MIDDLEBURY, Vt. - Residents of the Middlebury community and visitors to the area can expect to overhear a diverse mix of languages again this summer: Arabic, Chinese, French, German, Hebrew, Italian, Japanese, Portuguese, Russian and Spanish. Friday, June 13, marks the beginning of the Middlebury College Language Schools’ summer sessions, known internationally for a rigorous approach to the teaching of languages and cultures.

This summer, approximately 1,350 students will gather in Middlebury to participate in the 2008 Language Schools program. During the course of its 94-year history, more than 40,000 students from all walks of life - including more than 11,000 advanced degree holders - have attended one or more of the Language Schools. Corporate executives study side-by-side with writers, journalists, doctors, lawyers, missionaries, government officials and diplomats. Undergraduates and graduate students from Middlebury College and other institutions also attend the summer sessions to fulfill language requirements or complete degrees.

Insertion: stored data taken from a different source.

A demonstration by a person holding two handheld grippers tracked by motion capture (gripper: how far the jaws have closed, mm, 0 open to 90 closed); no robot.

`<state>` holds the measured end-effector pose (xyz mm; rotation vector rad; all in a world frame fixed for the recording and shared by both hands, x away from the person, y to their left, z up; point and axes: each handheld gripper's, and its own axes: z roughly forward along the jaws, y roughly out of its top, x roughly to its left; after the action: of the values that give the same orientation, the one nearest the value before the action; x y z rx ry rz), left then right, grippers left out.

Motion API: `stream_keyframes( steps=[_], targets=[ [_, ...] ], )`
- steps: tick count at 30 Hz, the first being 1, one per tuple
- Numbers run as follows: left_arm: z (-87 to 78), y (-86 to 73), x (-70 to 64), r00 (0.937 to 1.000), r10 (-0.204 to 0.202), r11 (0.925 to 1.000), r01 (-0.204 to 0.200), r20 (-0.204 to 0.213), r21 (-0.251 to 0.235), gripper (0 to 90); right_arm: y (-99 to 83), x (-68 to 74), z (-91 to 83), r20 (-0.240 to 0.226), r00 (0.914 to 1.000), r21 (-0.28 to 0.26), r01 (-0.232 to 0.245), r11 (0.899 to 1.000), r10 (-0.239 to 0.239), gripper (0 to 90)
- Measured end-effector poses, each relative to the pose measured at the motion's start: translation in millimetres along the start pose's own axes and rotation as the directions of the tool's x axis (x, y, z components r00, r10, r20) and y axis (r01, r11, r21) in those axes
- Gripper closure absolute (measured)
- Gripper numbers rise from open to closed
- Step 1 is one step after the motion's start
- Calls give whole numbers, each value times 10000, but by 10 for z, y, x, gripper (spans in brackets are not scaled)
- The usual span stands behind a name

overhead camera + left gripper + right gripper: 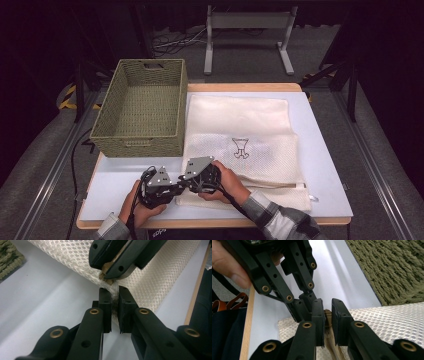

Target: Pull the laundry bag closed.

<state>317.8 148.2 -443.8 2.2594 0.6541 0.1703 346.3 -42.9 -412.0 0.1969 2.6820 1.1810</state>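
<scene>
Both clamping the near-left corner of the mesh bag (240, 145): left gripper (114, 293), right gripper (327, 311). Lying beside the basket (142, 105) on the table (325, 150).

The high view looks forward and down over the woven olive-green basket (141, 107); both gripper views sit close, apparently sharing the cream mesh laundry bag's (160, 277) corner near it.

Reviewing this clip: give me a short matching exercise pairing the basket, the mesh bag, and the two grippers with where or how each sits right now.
Things:
1. woven basket
2. mesh bag
3. left gripper
4. right gripper

States:
A. flat on the table's right half
B. table's far left, nothing inside
C. pinching the bag's near-left corner
D. pinching a tan strap at that corner

Pairs: 1-B, 2-A, 3-C, 4-D
</scene>
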Motion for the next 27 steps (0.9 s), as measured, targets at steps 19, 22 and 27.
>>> stream_keyframes(
  steps=[19,22,27],
  targets=[
    [-23,19,8,10000,67,9999,-67,8,-89,830,-236,-17,-171,-23,10000,700,23,9975,-21,804],
    [-21,21,6,10000,98,9999,-98,-11,-65,829,-253,-1,-131,21,9999,967,116,9952,-119,797],
    [-21,19,3,9999,168,9999,-168,-5,-27,828,-276,-27,-109,-107,9999,1011,10,9949,0,783]
  ],
)
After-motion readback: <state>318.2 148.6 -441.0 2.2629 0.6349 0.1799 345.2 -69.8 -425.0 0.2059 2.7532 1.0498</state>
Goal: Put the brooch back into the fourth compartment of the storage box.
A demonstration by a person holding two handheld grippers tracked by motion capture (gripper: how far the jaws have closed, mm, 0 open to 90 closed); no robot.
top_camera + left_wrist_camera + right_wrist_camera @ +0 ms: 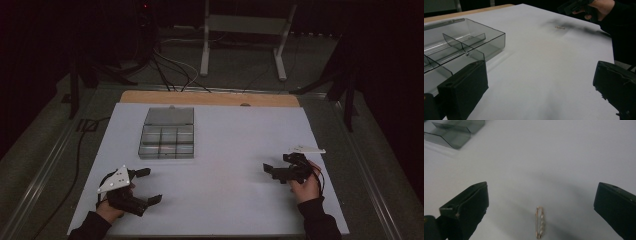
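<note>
While both hands rested on the near part of the white table sheet (225,200), the left gripper (148,186) stood with its black jaws wide apart, and the right gripper (270,170) likewise gaped. Between the right gripper's jaws a small gold-coloured safety pin (539,222), perhaps beaded, lay on the sheet untouched. Farther off, left of centre, sat the smoky transparent plastic compartment box (166,133), its lid open.
</note>
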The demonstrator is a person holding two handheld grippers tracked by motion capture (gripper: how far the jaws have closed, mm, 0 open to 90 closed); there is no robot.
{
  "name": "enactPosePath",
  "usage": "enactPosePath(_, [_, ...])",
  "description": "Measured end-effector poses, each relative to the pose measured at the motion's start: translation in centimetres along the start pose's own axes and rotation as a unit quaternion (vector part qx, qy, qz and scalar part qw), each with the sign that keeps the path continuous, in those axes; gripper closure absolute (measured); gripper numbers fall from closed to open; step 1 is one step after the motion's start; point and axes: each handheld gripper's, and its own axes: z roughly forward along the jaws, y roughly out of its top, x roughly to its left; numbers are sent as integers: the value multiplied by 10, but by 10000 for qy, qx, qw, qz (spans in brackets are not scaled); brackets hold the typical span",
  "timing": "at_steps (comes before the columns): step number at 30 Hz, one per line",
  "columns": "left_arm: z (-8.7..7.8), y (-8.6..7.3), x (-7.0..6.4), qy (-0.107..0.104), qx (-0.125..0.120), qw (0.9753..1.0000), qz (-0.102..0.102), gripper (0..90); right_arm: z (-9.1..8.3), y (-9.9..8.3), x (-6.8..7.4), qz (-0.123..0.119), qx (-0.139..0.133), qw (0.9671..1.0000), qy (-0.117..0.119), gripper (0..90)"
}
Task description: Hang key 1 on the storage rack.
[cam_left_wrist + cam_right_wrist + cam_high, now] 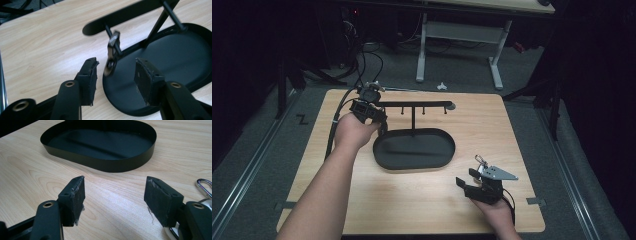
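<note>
A black oval tray (447, 159) carries an upright post and a crossbar (422, 104) with short pegs. In the left gripper view a dark metal clip (112, 52) hangs from a peg under the crossbar (130, 12), just beyond my open left gripper (116, 63); the jaws do not touch it. From above, the left gripper (379, 122) sits at the bar's left end. My right gripper (467, 177) stands open over bare wood at the front right, a short way from the tray (100, 163). A silver carabiner (203, 185) lies beside the right gripper (115, 181), outside its right jaw.
The wooden table (422, 200) has open room in front of the tray and at its right. The silver carabiner (480, 161) lies just beyond the right gripper. Cables (343, 107) trail off the table's back left. A white desk frame (462, 45) stands behind on the floor.
</note>
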Motion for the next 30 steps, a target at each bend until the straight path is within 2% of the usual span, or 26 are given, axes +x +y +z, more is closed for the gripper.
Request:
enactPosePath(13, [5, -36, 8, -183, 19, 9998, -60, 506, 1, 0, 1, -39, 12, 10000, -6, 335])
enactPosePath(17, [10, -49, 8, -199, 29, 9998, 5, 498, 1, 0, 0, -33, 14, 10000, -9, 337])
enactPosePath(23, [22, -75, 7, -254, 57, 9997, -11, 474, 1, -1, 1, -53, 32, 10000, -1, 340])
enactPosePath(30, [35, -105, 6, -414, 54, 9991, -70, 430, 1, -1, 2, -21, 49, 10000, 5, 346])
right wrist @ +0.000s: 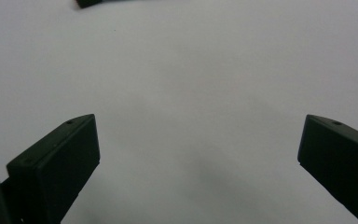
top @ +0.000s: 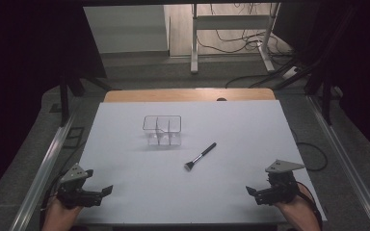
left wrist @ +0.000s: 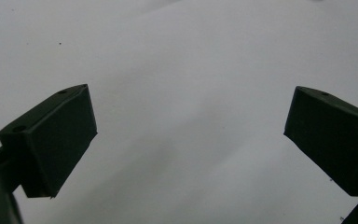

For the second year in a row, philanthropist Kathryn Wasserman Davis has funded the “100 Fellowships for Peace: Investing in the Study of Critical Languages,” which grants 100 scholarships of $10,000 each for the intensive study of critical languages and related global issues during the summer of 2008. The initiative is intended to challenge Middlebury College and its affiliate, the Monterey Institute for International Studies, to use the institutions’ combined expertise in language acquisition and policy studies to recruit and train future potential peacemakers.

Under the guidance of approximately 220 faculty members from colleges and universities throughout the world, students of all ages and nationalities live on campus, totally immersed in their target language. Students eat, sleep and drink the language they have come to study, and all agree to abide by the Language Pledge, a formal commitment to speak the language of study and no other for the entire summer session. In addition, the Language Schools host many cultural events that are often open to the public.

Each summer, the college offers three sets of summer sessions for foreign languages. The nine-week session for Arabic, Chinese, Japanese and Russian begins Friday, June 13; the seven-week session for intensive language studies in French, German, Italian, Portuguese, Spanish and the newly established Brandeis University-Middlebury School of Hebrew, which opens this summer, will begin on Friday, June 27; and the six-week session for graduate-level Chinese, French, German, Italian, Russian and Spanish will begin on Monday, June 30. The Arabic, Japanese and Portuguese sessions will offer non-degree, graduate-level courses.